Reproduce the listing below exactly, except for its pictures.

Dataset content:
▶
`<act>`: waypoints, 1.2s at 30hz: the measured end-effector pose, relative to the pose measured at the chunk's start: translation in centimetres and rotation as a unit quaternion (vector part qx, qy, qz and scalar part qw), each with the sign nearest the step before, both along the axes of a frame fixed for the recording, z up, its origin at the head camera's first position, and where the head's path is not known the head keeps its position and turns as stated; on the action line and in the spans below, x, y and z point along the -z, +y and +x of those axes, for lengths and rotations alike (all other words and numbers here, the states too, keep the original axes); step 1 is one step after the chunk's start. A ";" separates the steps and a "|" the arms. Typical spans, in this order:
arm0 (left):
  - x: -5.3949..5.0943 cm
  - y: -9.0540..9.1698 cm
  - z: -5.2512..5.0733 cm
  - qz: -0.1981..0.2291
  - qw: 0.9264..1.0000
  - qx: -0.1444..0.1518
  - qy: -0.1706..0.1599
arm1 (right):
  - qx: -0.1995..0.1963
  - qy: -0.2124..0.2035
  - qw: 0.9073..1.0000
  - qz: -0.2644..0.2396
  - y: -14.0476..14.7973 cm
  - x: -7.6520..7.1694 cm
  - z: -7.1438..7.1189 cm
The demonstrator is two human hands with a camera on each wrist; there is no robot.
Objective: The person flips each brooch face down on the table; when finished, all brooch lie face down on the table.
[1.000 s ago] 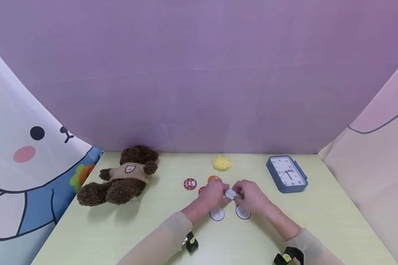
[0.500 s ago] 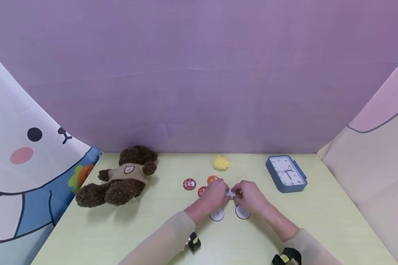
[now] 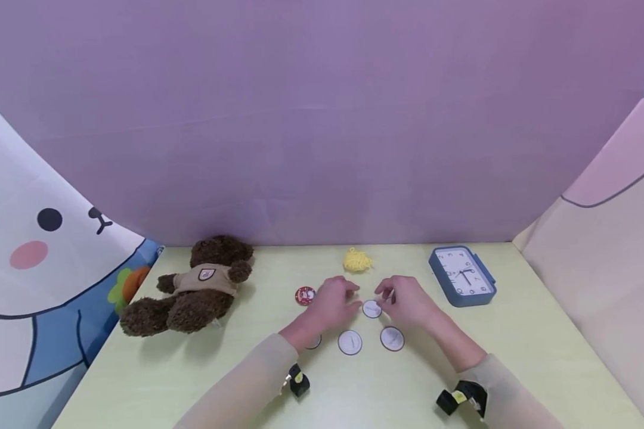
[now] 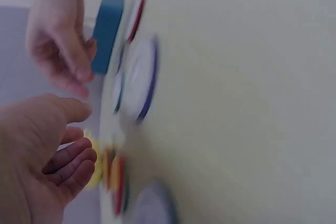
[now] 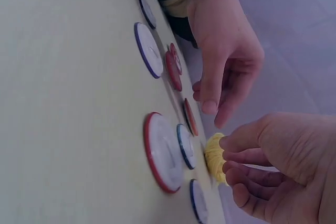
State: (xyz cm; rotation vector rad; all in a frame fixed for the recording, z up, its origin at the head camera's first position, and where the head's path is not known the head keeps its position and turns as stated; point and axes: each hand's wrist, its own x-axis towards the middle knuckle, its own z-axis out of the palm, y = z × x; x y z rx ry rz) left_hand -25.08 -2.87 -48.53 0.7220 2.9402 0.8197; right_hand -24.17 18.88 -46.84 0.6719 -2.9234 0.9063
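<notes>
One white disc [image 3: 372, 308] — between both hands [image 3: 333, 302] [image 3: 406, 301]

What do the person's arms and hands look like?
The left hand and right hand are bare, with no gloves. The left sleeve and right sleeve are plain, pale beige. Near each wrist is a small black gadget with yellow on it: the left gadget and right gadget.

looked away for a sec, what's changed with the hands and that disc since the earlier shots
The left hand and right hand have let go of the white disc between them; the left hand has moved leftward. The teddy bear, yellow yarn and blue clock stayed put.
</notes>
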 end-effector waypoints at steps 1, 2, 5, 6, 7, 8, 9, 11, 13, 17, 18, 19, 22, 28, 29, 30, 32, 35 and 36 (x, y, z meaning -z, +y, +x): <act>-0.3 -0.6 -0.2 0.012 1.000 -0.008 -0.005 | 0.001 0.002 1.000 0.003 -0.1 -0.2 -0.2; -0.5 -1.2 -0.5 0.020 1.000 -0.016 -0.008 | 0.003 0.000 1.000 0.004 -0.2 -0.4 -0.3; -1.3 -2.9 -1.4 0.018 0.999 -0.030 -0.001 | 0.001 -0.007 1.000 0.009 -1.0 -0.7 -0.8; -1.5 -3.4 -1.7 0.015 0.999 -0.034 0.001 | 0.001 -0.011 1.000 0.012 -1.4 -0.8 -1.0; -1.7 -3.8 -2.1 0.010 0.999 -0.035 0.003 | -0.001 -0.013 1.000 0.014 -1.7 -0.8 -1.1; -1.8 -4.2 -2.4 0.004 0.999 -0.036 0.006 | -0.004 -0.014 1.000 0.016 -2.1 -0.8 -1.2; -2.0 -4.6 -2.7 -0.002 0.999 -0.034 0.009 | -0.006 -0.014 1.000 0.021 -2.5 -0.8 -1.4; -2.1 -5.1 -3.3 -0.014 0.999 -0.029 0.008 | -0.008 -0.013 0.999 0.032 -3.2 -0.8 -1.7; -2.1 -5.5 -3.7 -0.029 0.999 -0.021 -0.001 | -0.005 -0.015 0.999 0.043 -4.0 -0.9 -2.0; -1.6 -5.4 -4.0 -0.041 0.998 0.000 -0.038 | -0.001 -0.021 0.998 0.056 -5.3 -0.6 -2.5; -1.4 -5.3 -4.0 -0.044 0.998 0.005 -0.045 | -0.003 -0.022 0.998 0.058 -5.5 -0.6 -2.6; -1.3 -5.1 -4.0 -0.048 0.998 0.009 -0.049 | -0.003 -0.023 0.998 0.060 -5.8 -0.5 -2.7; -0.8 -4.7 -4.1 -0.064 0.997 0.017 -0.047 | -0.005 -0.015 0.998 0.065 -6.4 -0.1 -2.8; -0.5 -4.0 -4.2 -0.059 0.997 0.025 -0.031 | -0.003 -0.002 0.998 0.070 -6.8 0.8 -3.2; -0.5 -3.9 -4.2 -0.055 0.998 0.027 -0.029 | -0.003 0.001 0.998 0.070 -6.8 0.9 -3.2; -0.4 -3.8 -4.1 -0.051 0.998 0.028 -0.027 | -0.001 0.001 0.998 0.068 -6.7 1.0 -3.2; -0.3 -3.7 -4.1 -0.044 0.998 0.029 -0.025 | 0.002 0.003 0.999 0.053 -6.6 1.3 -3.3; -0.2 -3.6 -3.9 -0.026 0.999 0.020 -0.024 | 0.000 0.001 1.000 0.022 -6.3 1.6 -3.4; -0.1 -3.6 -3.8 -0.013 1.000 0.017 -0.023 | 0.000 0.000 1.000 0.014 -6.2 1.7 -3.5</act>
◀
Result of this exercise:
`<act>`: waypoints, 1.2s at 30hz: the measured end-effector pose, relative to the pose measured at the chunk's start: translation in centimetres and rotation as a unit quaternion (vector part qx, qy, qz and scalar part qw), each with the sign nearest the step before, both along the axes of a frame fixed for the recording, z up, its origin at the head camera's first position, and where the head's path is not known the head keeps its position and turns as stated; on the action line and in the spans below, x, y and z point along the -z, +y and +x of those axes, for lengths and rotations alike (all other words and numbers here, the states too, keep the original axes); step 1 is one step after the chunk's start. A ";" separates the steps and a "|" the arms. Typical spans, in this order:
arm0 (left):
  - x: -5.3949..5.0943 cm
  - y: -9.0540..9.1698 cm
  - z: -5.2512..5.0733 cm
  - qz: -0.1981..0.2291
  - qw: 0.9264..1.0000
  - qx: -0.1444..0.1518
  - qy: -0.1706..0.1599
arm1 (right):
  - qx: -0.1995..0.1963
  - qy: -0.2124..0.2035
  - qw: 0.9073..1.0000
  - qz: -0.2644..0.2396
  - y: -14.0476..14.7973 cm
  - x: -7.6520..7.1694 cm
  - z: -7.1438..7.1189 cm
The demonstrator is two human hands with a camera on each wrist; there is no robot.
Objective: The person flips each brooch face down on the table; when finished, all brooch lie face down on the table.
[1.000 s ago] 
[0.500 s ago] 
[now] 
[now] 
[now] 
State: (xyz cm; rotation vector rad; all in a frame fixed for the recording, z up, its origin at the head camera's first position, and where the head's path is not known the head keeps its position and turns as stated; point and axes: each hand's wrist, its own x-axis towards the middle knuckle, its own z-axis out of the palm, y = z × x; x y z rx ry rz) left_hand -25.08 -2.87 -48.53 0.7220 2.9402 0.8197; right_hand -24.17 18.88 -46.84 0.6719 -2.9234 0.9063
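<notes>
One white disc [image 3: 372, 308] — between both hands [image 3: 333, 302] [image 3: 406, 301]

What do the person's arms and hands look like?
The left hand and right hand are bare, with no gloves. The left sleeve and right sleeve are plain, pale beige. Near each wrist is a small black gadget with yellow on it: the left gadget and right gadget.

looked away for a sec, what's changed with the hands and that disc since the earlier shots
The left hand and right hand have let go of the white disc between them; the left hand has moved leftward. The teddy bear, yellow yarn and blue clock stayed put.
</notes>
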 end-effector waypoints at steps 1, 2, 5, 6, 7, 8, 9, 11, 13, 17, 18, 19, 22, 28, 29, 30, 32, 35 and 36 (x, y, z meaning -z, +y, +x): <act>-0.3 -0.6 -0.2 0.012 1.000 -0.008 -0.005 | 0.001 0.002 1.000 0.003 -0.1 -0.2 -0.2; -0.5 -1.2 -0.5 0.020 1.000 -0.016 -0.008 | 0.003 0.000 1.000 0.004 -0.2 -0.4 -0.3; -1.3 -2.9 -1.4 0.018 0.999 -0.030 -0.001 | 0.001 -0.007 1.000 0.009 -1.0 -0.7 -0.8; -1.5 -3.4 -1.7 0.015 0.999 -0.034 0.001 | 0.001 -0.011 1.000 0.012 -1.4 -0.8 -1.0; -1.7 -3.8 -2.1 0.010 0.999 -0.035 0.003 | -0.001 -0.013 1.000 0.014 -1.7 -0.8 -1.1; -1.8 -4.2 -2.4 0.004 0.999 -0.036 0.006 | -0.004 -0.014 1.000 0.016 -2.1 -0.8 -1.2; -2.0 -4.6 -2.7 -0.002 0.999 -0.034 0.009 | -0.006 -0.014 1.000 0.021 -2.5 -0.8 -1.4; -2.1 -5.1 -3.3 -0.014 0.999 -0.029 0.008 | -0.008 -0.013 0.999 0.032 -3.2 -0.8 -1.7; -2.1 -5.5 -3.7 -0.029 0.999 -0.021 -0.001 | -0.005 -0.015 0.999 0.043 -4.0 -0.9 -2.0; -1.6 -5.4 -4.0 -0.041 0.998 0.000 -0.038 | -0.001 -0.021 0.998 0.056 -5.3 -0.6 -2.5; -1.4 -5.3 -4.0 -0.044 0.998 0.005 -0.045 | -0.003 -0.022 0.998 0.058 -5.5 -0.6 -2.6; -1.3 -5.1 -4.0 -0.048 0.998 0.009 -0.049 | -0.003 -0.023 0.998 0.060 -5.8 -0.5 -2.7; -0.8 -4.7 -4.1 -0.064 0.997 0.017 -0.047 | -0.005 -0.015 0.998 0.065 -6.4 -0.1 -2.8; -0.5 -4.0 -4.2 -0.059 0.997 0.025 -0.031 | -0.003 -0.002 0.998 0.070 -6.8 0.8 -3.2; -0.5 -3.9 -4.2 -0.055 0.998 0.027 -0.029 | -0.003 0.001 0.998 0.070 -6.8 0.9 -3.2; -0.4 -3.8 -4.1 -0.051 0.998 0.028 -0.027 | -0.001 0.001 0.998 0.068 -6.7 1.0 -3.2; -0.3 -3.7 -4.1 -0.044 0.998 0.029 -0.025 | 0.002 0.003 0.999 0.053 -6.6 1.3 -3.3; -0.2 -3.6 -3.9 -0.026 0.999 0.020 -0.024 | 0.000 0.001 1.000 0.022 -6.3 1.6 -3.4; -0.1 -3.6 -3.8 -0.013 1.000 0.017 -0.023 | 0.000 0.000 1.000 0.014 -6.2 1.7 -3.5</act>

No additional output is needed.